— MATERIAL PROVIDED —
↓↓↓

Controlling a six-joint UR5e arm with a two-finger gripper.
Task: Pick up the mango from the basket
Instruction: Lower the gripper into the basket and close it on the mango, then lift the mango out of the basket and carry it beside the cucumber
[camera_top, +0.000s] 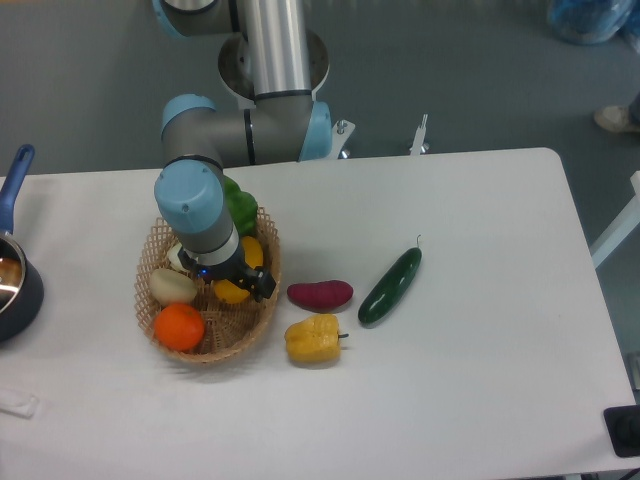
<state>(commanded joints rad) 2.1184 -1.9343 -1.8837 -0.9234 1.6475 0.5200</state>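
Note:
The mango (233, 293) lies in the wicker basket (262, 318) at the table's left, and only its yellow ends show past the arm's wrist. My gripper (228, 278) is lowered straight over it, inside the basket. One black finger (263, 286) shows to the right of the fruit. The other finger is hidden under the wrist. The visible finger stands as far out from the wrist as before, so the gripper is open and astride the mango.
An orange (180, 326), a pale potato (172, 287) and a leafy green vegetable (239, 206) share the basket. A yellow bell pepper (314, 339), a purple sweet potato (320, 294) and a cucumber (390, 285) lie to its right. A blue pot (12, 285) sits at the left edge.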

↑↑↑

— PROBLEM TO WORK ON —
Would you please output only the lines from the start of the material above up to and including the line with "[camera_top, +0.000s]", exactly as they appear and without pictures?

— WRITTEN SOLUTION —
Controlling a six-joint UR5e arm with a two-finger gripper.
Task: Pick up the mango from the basket
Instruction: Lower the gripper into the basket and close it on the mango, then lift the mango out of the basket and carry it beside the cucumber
[camera_top, +0.000s] 

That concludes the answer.